Réunis à Marrakech pour leur 5e congrès, du 26 au 28 janvier dernier, auquel ont notamment participé Abdelkader Amara, ministre de l’énergie, des mines, de l’eau et de l’environnement, et Ali Fassi Fihri, DG de l’Office national de l’électricité et de l’eau potable (ONEE), co-organisateur de l’événement…

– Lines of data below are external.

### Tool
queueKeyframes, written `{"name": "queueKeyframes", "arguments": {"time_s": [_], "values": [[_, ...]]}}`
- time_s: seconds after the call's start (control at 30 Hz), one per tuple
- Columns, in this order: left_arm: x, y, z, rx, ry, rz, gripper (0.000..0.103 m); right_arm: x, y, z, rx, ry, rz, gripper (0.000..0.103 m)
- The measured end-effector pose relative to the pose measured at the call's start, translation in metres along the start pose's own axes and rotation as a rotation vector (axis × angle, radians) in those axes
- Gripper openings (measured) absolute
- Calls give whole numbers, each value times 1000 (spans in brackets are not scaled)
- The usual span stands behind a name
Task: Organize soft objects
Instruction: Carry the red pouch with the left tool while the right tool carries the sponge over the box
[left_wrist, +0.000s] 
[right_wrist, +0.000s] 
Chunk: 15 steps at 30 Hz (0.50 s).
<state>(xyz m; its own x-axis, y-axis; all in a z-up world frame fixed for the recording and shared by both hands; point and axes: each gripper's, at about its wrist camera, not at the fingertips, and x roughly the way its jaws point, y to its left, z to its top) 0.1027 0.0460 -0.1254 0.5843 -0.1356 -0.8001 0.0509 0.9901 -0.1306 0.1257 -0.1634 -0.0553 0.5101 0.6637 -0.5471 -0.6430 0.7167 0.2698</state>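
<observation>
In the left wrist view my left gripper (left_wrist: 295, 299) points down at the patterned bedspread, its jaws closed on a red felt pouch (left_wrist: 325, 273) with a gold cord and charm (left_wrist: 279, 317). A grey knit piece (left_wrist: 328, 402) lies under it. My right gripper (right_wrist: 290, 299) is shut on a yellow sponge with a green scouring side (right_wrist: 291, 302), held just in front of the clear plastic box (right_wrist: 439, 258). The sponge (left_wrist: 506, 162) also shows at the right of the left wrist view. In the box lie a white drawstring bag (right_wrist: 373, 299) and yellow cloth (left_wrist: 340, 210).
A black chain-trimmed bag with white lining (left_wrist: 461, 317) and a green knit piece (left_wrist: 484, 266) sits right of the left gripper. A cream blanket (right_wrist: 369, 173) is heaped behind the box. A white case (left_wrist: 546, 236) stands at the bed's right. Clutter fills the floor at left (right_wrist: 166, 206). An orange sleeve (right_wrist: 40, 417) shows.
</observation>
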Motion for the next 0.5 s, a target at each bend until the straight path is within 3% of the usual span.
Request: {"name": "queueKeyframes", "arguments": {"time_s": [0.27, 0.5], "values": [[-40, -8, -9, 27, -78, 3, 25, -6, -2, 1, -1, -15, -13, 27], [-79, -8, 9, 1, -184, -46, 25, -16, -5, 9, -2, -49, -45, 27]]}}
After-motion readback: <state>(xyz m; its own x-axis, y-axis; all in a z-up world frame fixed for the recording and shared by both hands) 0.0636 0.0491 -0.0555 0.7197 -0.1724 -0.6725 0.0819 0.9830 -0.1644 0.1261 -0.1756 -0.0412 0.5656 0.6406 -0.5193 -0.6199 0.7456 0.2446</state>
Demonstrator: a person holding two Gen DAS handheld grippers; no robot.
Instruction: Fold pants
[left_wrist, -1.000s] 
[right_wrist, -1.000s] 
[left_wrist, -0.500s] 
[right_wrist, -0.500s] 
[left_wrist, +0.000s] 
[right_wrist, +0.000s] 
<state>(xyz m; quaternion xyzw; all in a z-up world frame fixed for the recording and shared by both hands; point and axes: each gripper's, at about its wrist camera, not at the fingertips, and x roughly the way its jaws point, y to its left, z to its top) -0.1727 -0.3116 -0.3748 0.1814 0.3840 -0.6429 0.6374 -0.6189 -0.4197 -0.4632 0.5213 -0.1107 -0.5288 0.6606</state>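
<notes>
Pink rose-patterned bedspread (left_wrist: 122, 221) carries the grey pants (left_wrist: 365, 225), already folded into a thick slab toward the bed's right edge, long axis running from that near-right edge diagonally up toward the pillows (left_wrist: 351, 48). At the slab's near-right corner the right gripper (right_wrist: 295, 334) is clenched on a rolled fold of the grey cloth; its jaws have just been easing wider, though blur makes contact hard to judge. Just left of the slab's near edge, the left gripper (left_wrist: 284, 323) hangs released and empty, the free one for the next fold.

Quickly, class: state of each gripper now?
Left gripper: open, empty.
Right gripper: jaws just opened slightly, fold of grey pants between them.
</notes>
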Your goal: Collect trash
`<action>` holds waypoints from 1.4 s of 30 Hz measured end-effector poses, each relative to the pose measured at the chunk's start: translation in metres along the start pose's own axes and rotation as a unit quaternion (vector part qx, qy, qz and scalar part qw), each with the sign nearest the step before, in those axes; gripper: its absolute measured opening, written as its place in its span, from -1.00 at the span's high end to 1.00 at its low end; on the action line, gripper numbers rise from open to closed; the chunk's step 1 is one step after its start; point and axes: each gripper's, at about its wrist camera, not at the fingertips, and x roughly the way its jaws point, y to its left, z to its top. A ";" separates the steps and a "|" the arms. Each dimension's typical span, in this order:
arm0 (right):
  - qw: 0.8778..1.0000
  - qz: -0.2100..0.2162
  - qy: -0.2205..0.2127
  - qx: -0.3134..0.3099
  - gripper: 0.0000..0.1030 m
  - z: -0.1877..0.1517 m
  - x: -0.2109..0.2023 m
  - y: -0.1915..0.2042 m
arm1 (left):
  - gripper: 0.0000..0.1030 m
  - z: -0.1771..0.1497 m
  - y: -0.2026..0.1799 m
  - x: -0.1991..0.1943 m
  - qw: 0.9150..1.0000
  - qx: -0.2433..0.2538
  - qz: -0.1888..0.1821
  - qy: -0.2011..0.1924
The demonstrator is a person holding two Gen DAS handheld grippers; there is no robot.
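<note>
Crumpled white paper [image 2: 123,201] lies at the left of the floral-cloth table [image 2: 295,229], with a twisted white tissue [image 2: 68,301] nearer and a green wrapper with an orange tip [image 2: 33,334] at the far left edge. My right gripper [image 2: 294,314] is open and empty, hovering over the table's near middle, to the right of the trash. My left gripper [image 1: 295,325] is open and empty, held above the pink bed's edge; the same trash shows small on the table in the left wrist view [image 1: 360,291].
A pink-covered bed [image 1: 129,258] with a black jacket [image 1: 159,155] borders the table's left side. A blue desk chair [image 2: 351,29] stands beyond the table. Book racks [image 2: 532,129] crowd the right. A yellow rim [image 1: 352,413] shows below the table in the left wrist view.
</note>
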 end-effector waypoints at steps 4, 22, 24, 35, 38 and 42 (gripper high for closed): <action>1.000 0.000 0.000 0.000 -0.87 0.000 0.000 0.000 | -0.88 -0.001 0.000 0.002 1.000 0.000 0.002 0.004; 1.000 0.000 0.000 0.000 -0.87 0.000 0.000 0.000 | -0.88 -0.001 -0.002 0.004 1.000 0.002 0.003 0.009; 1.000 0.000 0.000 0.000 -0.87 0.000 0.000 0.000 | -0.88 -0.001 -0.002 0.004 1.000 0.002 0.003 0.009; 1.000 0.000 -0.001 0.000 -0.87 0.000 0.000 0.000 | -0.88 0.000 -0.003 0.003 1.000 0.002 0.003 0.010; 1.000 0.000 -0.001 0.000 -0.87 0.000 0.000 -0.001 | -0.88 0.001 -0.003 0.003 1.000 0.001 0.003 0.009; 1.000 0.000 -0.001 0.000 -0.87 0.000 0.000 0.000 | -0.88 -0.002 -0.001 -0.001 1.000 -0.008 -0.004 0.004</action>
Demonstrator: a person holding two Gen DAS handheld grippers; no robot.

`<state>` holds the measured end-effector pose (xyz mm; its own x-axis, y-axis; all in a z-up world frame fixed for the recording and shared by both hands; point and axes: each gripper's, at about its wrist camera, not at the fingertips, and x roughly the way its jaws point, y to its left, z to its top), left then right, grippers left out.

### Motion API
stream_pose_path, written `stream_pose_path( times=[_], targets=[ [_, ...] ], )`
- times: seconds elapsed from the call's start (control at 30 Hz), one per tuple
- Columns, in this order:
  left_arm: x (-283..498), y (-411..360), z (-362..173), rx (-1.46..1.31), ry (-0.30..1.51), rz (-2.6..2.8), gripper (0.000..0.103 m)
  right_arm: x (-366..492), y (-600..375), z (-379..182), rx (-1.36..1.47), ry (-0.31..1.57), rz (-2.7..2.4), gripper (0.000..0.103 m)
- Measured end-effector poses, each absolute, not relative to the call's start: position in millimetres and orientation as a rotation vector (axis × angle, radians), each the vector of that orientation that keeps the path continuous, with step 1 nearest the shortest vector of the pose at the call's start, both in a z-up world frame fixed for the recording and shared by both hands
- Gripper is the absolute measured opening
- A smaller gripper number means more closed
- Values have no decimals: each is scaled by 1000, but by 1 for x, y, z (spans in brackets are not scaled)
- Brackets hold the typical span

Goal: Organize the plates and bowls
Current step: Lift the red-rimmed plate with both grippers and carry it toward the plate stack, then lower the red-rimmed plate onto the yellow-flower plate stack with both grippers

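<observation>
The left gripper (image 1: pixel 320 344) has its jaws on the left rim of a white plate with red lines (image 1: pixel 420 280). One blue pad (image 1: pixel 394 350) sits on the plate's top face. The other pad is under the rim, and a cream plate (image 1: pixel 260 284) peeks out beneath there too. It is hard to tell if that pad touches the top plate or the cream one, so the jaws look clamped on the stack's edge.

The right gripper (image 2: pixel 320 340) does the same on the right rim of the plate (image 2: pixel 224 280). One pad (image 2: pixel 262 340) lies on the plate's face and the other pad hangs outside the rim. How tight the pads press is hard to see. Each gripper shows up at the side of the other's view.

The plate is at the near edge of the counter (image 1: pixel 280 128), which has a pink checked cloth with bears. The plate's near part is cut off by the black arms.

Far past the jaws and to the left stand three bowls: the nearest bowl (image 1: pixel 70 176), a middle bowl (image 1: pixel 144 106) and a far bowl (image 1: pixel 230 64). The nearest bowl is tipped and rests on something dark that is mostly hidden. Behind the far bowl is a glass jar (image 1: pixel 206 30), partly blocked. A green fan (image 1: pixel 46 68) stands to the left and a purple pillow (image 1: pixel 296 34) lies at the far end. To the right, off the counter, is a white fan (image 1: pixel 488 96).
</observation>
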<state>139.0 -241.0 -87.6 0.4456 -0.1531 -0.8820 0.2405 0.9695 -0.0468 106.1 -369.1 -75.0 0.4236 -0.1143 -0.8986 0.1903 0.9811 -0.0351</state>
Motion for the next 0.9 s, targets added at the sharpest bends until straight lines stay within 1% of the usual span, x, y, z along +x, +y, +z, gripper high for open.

Les 19 pays membres de l’Union arabe de l’électricité (UAE) ont discuté autour de la thématique «Equilibres entre les énergies traditionnelles, nouvelles et renouvelables dans les mix énergétiques des systèmes électriques», dans l’objectif de répondre à une question simple : «Quel mix énergétique pour le secteur de l’électricité à moyen et long terme pour les pays arabes ?». En cinq sessions dédiées à différents aspects (tendances, visions et défis ; intégration des énergies renouvelables; avenir de la production électrique à partir des énergies fossiles; place de l’énergie nucléaire et rôle du transport et des interconnexions), les travaux de l’UAE ont abouti à une série de recommandations. Cinq axes ont été identifiés : augmentation des échanges électriques et des interconnexions entre les pays arabes, renforcement du cadre réglementaire dans le domaine des énergies renouvelables, amélioration de l’investissement dans les moyens de production accompagnant l’intégration et la montée en charge des énergies renouvelables, coopération accrue en matière de formation des ressources humaines et adaptation aux contraintes environnementales de la production d’électricité à partir d’énergies fossiles. Créée en 1987 et basée dans la capitale jordanienne, Amman, l’UAE est actuellement présidée par Essa Bin Hilal Al-Kuwari, président de Kahramaa (Qatar).